WHAT YOU SHOULD DO >>
Only one portion of the data is to be written out: from the line bearing "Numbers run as" through the line bearing "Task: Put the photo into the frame". Write it exactly as it appears.

EXTRACTED MATERIAL >>
[Start of section]
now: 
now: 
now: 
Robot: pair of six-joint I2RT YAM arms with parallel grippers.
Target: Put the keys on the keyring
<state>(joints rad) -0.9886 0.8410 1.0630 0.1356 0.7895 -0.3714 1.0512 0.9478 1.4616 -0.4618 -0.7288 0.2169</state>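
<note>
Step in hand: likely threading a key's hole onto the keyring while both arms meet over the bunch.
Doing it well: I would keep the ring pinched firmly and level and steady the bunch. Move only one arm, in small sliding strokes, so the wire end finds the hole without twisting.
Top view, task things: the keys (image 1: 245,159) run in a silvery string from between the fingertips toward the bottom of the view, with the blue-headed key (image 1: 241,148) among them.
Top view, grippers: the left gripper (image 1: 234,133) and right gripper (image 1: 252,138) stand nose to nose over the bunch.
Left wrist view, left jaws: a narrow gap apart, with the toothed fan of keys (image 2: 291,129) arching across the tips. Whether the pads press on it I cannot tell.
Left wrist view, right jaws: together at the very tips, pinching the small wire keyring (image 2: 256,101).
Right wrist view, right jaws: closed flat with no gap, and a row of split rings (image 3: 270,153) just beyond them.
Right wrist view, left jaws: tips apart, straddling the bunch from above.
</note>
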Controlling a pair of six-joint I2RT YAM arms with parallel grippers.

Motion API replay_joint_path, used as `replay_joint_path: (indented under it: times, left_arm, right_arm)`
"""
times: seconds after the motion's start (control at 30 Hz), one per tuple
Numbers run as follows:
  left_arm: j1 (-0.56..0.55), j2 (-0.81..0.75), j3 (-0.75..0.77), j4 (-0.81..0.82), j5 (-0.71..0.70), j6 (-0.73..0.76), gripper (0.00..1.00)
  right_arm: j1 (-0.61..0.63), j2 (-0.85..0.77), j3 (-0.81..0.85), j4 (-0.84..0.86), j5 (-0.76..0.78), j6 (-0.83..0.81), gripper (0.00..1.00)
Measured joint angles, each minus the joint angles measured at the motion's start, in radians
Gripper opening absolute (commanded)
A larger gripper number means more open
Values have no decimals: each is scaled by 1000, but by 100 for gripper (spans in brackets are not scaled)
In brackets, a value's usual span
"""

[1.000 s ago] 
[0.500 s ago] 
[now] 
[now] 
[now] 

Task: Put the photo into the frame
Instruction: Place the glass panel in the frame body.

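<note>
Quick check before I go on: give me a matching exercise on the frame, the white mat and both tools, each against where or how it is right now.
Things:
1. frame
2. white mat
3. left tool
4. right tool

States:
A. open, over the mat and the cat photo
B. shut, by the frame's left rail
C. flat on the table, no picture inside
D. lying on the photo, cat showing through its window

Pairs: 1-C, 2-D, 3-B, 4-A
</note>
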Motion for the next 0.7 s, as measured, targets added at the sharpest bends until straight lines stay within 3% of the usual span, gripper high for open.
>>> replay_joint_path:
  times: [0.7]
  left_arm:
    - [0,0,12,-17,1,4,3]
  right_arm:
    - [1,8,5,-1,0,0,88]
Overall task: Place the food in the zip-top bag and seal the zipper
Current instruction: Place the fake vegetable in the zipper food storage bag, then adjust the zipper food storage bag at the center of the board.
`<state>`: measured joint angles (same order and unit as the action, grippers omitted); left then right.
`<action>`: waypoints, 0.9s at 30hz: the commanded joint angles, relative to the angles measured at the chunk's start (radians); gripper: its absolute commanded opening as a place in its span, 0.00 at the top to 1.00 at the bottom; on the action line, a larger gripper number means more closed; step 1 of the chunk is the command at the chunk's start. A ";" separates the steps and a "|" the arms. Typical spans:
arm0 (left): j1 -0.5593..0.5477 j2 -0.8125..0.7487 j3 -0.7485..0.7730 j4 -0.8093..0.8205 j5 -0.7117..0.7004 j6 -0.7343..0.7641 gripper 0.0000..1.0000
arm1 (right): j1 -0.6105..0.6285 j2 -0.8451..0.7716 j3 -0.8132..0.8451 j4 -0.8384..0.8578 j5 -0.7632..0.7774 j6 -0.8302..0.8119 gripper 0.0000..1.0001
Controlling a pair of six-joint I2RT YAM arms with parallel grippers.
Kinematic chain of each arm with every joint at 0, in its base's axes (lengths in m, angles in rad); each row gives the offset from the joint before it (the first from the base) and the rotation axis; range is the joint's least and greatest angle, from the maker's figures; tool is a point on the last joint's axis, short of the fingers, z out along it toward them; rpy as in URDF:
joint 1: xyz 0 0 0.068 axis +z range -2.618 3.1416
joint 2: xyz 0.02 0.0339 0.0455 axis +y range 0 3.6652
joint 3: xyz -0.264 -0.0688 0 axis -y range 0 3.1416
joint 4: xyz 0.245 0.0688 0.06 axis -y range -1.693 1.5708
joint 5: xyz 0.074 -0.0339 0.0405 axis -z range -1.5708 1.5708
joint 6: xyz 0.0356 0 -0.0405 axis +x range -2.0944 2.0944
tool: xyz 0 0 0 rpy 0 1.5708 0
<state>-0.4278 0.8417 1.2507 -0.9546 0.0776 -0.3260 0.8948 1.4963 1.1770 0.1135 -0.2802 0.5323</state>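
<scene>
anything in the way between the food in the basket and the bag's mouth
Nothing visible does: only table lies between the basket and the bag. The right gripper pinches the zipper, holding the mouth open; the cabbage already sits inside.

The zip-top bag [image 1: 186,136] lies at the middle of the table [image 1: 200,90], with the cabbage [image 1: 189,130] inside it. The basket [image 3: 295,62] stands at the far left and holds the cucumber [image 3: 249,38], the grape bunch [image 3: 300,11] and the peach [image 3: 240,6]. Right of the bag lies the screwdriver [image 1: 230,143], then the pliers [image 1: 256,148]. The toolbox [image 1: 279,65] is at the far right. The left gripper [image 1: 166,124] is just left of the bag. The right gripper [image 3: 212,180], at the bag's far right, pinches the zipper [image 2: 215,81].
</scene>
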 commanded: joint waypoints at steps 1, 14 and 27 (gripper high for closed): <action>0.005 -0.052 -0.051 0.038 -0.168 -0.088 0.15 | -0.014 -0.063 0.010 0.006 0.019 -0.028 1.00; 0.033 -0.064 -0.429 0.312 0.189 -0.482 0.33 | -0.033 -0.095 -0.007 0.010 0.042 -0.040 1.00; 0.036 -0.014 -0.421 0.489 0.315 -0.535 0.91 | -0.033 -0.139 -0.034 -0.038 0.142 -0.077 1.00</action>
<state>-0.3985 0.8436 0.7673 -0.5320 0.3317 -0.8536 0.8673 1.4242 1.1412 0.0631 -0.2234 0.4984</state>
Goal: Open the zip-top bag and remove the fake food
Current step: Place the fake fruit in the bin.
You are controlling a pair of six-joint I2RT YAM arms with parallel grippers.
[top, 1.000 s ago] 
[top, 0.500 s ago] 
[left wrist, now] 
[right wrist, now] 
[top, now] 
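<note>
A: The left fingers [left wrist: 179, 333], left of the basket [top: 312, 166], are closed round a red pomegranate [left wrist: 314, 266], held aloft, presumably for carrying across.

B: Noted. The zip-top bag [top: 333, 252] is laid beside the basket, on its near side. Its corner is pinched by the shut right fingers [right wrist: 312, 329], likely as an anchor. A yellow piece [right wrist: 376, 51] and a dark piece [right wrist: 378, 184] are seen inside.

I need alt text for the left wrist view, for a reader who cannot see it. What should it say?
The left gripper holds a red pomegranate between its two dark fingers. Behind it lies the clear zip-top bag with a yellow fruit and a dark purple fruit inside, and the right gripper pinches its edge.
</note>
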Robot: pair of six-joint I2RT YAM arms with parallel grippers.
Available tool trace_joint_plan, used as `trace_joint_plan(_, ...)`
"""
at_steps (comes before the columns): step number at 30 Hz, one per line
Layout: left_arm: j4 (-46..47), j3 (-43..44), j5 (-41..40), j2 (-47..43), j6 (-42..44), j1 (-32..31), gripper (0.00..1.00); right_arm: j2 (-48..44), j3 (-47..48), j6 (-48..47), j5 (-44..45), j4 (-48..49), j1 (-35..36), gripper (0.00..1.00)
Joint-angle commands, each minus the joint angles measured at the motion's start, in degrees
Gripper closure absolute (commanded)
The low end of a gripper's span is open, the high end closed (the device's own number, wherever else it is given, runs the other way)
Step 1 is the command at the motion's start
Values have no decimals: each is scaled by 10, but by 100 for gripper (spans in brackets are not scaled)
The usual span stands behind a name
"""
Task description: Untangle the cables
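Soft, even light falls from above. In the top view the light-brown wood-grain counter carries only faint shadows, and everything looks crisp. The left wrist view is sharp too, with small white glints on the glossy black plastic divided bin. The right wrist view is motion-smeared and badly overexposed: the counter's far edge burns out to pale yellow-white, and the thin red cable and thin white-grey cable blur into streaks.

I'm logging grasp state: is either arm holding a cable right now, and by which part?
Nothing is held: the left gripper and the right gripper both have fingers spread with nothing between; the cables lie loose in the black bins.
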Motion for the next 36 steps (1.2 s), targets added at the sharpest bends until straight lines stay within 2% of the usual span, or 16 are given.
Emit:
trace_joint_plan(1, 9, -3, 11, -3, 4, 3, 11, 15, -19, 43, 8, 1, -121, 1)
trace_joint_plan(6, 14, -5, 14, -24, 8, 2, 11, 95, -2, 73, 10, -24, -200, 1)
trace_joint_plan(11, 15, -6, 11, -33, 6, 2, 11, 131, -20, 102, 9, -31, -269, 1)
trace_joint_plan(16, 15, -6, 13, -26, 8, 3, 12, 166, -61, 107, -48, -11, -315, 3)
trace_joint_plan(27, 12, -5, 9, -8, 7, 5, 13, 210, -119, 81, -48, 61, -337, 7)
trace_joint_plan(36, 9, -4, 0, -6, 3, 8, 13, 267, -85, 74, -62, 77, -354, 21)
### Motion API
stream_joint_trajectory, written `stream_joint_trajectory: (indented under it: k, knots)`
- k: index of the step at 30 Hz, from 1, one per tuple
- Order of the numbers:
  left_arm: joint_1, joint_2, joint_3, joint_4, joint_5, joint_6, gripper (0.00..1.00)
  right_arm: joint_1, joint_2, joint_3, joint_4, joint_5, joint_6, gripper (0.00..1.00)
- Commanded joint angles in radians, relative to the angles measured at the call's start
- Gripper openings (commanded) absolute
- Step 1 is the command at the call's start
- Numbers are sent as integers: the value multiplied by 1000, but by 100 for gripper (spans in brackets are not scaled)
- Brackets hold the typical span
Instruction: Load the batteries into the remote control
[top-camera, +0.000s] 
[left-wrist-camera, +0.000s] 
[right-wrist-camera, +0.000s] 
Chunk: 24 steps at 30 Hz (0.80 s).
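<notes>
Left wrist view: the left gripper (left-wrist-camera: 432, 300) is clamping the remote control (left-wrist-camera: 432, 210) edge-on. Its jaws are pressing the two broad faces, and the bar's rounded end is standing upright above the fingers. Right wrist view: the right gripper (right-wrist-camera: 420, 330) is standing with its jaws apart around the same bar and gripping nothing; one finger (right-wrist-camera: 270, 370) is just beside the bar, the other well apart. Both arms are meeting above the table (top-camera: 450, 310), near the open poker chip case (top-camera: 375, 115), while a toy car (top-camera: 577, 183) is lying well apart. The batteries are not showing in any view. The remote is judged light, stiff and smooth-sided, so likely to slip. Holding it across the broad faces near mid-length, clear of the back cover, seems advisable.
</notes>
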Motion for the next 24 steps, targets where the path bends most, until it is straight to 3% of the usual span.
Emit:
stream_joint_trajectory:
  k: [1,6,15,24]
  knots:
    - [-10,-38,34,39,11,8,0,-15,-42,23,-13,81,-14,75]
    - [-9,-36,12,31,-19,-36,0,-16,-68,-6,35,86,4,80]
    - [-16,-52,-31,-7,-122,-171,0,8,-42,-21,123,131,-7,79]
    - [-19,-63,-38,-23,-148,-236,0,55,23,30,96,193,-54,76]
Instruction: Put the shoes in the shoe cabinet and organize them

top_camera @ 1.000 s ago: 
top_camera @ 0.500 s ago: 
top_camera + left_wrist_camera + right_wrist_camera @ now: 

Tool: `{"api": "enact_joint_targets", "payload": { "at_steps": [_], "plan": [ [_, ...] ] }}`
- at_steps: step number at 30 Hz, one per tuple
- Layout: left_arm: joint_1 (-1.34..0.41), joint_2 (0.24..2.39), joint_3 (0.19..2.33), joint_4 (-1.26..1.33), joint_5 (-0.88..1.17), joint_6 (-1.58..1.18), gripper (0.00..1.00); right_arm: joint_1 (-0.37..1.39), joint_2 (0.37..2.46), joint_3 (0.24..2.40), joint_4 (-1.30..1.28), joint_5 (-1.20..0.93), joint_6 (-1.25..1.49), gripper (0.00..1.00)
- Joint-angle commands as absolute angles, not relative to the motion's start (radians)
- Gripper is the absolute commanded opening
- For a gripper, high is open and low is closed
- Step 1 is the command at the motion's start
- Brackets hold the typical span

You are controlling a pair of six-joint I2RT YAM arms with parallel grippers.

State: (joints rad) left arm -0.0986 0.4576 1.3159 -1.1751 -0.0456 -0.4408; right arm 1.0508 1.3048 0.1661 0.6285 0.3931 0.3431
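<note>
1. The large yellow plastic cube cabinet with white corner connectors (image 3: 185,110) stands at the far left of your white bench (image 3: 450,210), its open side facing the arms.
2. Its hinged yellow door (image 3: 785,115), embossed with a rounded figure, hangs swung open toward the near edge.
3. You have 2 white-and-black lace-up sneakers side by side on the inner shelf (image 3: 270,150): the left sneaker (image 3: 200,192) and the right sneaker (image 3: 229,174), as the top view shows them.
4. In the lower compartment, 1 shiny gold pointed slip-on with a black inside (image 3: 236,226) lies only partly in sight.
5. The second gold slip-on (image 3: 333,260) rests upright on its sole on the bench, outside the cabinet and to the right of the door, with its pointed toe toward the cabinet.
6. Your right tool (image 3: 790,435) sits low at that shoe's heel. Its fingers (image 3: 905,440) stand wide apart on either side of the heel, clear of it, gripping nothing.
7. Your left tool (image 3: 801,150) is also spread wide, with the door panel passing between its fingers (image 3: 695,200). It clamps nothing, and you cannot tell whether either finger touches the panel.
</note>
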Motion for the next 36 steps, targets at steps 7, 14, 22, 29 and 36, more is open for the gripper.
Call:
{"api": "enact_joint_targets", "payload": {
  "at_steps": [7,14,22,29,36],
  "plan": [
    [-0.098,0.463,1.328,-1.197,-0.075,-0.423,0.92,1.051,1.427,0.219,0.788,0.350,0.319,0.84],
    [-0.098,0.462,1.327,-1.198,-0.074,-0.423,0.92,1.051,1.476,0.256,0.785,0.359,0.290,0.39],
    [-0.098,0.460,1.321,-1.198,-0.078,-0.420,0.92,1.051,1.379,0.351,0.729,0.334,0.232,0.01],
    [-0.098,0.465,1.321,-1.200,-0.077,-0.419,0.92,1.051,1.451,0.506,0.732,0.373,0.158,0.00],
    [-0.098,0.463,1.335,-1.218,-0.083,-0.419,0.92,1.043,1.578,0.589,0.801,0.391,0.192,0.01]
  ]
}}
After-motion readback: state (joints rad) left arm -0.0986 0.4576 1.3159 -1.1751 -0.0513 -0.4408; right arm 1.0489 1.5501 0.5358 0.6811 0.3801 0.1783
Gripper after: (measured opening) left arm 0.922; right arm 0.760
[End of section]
RESPONSE TO THE EXERCISE >>
Numbers run as follows:
  left_arm: j1 (-0.56..0.55), j2 (-0.81..0.75), j3 (-0.75..0.77), j4 (-0.81..0.82), j5 (-0.71..0.70), j6 (-0.73..0.76), gripper (0.00..1.00)
  right_arm: j1 (-0.61..0.63), j2 (-0.85..0.77), j3 (-0.81..0.85), j4 (-0.84..0.86), j5 (-0.76..0.78), j6 (-0.83..0.81), gripper (0.00..1.00)
Measured joint angles, each minus the joint angles measured at the motion's start, in radians
Gripper opening absolute (commanded)
A larger gripper number means more open
Values have no decimals: each is scaled by 1000, but by 100 for gripper (spans in brackets are not scaled)
In brackets, a value's usual span
"""

[1.000 s ago] 
[0.500 s ago] 
[now] 
[now] 
[now] 

Task: Put the photo into the frame

That is the complete answer.